The ManageIQ EVM Suite™ provides continuous and comprehensive discovery and tracking, event disclosure, baselining, and drift detection for the virtual infrastructure and the associated VMs. This creates a detailed and complete view of the complex, high-speed changes occurring in the environment. Leveraging patent-pending Adaptive Management Platform™, role-based administration, and operations can be delegated at a very fine-grained level, ensuring only the minimum required access necessary. EVM enables the specification and enforcement of policies across VM provisioning, configuration,VM and host operations, and VM lifecycle activities.
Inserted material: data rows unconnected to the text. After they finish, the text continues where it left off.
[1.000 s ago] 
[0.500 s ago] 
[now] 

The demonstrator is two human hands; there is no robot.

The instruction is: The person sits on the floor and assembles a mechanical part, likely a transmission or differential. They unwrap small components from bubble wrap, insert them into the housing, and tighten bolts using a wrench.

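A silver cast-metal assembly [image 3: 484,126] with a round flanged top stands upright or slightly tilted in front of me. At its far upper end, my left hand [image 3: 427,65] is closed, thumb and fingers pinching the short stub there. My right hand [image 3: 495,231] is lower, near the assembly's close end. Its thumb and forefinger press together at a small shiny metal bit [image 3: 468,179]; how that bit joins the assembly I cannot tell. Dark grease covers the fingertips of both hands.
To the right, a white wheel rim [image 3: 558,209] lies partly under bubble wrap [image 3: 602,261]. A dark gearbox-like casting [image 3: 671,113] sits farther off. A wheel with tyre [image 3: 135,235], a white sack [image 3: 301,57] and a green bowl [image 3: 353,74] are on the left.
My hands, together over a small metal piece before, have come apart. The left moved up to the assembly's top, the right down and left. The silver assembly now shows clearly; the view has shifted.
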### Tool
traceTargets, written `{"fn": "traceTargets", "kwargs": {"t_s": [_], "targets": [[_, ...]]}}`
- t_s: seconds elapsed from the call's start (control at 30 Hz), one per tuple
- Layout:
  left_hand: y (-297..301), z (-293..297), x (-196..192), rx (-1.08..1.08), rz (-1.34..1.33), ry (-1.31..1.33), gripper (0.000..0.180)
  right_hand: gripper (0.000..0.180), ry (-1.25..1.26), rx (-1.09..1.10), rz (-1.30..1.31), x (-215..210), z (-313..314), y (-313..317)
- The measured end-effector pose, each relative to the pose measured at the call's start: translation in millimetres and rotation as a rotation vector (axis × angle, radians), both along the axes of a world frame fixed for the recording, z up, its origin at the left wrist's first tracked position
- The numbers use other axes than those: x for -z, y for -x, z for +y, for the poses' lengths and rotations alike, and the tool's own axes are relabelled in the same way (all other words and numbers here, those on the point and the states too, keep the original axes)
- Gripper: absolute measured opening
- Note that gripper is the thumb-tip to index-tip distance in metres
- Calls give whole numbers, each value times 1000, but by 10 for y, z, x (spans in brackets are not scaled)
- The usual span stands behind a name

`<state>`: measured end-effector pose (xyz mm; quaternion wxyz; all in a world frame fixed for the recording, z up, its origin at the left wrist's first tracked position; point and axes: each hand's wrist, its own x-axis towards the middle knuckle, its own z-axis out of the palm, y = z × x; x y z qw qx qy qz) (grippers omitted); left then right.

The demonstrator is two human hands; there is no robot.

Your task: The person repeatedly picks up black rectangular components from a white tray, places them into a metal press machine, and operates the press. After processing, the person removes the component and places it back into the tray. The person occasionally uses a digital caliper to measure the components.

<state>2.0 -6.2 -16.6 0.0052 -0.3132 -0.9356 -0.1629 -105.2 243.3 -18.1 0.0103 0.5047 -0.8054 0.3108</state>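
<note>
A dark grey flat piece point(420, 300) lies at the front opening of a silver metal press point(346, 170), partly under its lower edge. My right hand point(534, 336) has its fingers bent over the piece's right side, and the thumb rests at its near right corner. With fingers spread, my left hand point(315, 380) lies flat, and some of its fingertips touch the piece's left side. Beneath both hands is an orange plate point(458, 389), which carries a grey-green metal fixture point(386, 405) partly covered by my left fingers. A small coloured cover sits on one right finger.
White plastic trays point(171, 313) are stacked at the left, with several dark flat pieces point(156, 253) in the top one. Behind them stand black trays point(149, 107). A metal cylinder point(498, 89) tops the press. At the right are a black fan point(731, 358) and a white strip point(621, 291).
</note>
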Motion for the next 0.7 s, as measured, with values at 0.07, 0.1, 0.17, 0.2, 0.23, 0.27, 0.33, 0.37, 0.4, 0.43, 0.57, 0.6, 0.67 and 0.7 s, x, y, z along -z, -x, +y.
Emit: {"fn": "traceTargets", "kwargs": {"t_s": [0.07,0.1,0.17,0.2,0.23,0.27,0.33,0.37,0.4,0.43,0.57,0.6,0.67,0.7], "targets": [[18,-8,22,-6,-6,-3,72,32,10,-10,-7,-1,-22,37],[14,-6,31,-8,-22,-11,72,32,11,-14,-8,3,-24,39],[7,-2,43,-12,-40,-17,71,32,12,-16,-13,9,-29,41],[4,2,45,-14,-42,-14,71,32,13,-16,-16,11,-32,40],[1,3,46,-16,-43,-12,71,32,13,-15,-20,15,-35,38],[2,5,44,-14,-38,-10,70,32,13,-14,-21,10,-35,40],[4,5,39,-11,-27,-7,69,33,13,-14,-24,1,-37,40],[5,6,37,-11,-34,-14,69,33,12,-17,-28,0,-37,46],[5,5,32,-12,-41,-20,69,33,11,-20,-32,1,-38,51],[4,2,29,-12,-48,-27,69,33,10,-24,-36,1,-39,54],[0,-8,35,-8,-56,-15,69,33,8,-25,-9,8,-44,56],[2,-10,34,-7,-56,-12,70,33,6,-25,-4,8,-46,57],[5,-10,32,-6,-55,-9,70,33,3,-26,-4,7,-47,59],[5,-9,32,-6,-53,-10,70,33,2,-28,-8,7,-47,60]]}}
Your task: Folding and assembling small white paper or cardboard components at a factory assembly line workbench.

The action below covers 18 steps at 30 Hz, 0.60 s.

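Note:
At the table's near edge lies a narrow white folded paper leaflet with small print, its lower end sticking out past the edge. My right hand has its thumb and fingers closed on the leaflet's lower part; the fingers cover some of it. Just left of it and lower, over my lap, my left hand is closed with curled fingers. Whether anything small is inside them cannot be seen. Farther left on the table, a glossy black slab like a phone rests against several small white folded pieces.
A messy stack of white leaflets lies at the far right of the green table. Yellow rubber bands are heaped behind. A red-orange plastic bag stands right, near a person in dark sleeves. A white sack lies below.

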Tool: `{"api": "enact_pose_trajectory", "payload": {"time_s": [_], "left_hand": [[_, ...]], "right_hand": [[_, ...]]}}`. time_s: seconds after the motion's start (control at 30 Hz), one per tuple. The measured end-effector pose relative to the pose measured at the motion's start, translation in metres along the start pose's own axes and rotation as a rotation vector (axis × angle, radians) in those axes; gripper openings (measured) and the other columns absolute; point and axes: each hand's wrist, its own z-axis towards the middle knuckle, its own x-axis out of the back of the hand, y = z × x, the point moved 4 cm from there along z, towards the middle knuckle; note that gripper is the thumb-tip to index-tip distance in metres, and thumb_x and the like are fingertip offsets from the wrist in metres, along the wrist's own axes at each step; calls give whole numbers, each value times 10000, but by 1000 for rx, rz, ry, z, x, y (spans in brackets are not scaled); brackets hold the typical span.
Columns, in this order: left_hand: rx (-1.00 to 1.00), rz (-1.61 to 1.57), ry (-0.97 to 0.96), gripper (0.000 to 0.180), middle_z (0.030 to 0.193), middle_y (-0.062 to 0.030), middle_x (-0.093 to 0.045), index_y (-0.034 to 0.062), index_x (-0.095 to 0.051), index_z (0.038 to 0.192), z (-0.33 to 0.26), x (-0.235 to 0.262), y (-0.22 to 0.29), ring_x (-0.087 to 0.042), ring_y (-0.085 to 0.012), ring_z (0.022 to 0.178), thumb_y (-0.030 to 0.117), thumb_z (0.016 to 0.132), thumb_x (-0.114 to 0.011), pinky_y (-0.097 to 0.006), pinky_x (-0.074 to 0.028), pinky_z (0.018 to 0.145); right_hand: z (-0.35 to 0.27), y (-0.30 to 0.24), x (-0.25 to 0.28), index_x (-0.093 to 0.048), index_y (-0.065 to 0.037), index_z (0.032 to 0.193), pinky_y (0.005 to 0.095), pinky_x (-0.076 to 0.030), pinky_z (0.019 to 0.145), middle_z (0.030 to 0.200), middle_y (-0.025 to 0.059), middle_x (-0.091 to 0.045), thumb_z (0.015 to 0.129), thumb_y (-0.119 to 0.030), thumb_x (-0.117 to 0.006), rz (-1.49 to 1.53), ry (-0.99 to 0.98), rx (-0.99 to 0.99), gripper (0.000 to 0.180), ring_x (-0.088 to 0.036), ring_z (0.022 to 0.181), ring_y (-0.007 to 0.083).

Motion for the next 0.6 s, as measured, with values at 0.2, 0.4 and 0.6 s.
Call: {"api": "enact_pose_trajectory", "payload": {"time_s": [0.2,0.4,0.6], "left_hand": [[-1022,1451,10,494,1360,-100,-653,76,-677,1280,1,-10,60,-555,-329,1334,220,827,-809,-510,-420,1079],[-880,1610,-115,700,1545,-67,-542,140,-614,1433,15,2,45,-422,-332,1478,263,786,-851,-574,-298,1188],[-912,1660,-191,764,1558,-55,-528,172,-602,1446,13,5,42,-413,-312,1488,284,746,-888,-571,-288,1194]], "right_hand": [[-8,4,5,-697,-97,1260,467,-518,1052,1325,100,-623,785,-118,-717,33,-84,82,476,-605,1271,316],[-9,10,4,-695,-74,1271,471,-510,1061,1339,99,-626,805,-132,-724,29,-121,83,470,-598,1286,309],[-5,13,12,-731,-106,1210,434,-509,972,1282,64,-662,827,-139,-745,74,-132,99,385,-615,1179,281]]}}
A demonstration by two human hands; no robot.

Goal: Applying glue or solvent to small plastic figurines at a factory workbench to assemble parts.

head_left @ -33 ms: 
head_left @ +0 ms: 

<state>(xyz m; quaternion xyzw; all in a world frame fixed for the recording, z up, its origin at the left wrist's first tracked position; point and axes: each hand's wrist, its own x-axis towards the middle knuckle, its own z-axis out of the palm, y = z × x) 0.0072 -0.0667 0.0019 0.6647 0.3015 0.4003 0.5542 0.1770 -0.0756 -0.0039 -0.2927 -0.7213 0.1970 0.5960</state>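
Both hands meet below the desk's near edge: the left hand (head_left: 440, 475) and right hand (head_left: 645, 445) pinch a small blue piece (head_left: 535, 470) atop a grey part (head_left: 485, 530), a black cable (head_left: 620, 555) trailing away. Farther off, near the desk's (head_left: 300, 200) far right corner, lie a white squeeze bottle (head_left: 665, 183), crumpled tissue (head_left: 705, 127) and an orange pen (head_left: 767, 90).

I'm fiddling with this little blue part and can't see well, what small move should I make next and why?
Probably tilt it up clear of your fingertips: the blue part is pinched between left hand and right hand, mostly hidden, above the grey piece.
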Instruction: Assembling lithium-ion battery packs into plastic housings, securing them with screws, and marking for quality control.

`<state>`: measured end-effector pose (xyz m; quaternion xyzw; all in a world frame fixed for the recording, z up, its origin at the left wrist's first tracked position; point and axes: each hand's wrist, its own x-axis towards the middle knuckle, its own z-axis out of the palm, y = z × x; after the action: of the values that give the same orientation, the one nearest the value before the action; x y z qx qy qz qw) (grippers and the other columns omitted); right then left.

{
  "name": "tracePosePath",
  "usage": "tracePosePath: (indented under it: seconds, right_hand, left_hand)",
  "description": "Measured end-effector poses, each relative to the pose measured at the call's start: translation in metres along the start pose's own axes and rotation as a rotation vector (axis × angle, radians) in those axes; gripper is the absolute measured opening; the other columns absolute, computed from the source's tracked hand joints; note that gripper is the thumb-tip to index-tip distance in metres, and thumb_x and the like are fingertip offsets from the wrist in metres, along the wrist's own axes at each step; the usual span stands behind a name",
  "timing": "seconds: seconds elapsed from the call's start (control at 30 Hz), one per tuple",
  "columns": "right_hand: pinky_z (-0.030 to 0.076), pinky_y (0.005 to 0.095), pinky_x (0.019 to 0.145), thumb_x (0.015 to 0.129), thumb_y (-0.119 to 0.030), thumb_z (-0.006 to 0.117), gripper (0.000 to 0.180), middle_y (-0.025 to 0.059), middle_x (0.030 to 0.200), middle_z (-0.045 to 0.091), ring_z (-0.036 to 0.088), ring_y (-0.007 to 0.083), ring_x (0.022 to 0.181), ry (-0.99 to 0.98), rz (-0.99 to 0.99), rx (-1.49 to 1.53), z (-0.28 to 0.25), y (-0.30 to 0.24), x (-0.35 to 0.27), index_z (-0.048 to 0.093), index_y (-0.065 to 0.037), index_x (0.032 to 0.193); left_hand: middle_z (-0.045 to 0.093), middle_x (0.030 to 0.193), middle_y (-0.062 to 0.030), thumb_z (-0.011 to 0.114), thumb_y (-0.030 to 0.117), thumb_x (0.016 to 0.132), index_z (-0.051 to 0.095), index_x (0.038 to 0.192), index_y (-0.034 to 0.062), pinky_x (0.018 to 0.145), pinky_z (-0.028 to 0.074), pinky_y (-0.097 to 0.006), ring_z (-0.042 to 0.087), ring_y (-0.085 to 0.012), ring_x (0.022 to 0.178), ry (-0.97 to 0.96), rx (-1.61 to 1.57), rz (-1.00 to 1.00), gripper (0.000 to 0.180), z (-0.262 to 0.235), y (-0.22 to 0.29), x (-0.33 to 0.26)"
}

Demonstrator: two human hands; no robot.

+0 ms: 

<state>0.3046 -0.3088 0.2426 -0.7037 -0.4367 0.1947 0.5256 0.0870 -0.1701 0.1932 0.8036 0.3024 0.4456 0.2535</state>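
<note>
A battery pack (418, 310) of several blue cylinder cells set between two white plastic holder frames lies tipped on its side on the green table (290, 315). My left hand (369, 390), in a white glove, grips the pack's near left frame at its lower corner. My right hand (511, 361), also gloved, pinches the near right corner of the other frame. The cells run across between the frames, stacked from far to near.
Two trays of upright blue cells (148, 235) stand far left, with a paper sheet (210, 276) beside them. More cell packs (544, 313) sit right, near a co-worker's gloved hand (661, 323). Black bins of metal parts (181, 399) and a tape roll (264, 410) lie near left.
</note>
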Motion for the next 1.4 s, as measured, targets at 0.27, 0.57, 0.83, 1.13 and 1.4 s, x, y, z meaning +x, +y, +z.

Policies can be used to control access and operations, VM configuration content, including software, patches, accounts, users, groups, settings, virtual hardware and networking, as well as VM placement and resource allocation and usage.

EVM™ uses unique patent pending technologies to enforce Virtual Infrastructure policies. For example, during VM provisioning, security and configuration policies can be automatically checked while the VM is still offline with no requirements for any agent or update to the VM. During a VM Power On operation, the VM configuration can be checked against policies – before the VM is started. If the VM does not conform to policies, it can be rejected, quarantined, or automatically reconfigured or relocated. The policies can automatically be adapted for different stages of the VM lifecycle, different requirements such as running in the DMZ, or for classified, highly secure systems. All of these activities are thoroughly logged and controlled through role-based access control. EVM provides the ability to create a wide spectrum of policies to ensure that your environment is secure and running with your requirements.

• Configuration Policies enforce operating system requirements, check versions, and verify the existence of key services. Account Policies to verify account existence and account properties while Application Policies check application versions and properties.
• Resource Allocation Policies ensure that VMs are correctly configured and optimized for CPU, memory, and storage, and properly placed in the virtual infrastructure.
• Security and Compliance Policies check for patches and security configuration including firewall, network, and account access.
• VM Lifecycle Policies manage VM provisioning, operations, and retirement throughout the virtual infrastructure by role and job function.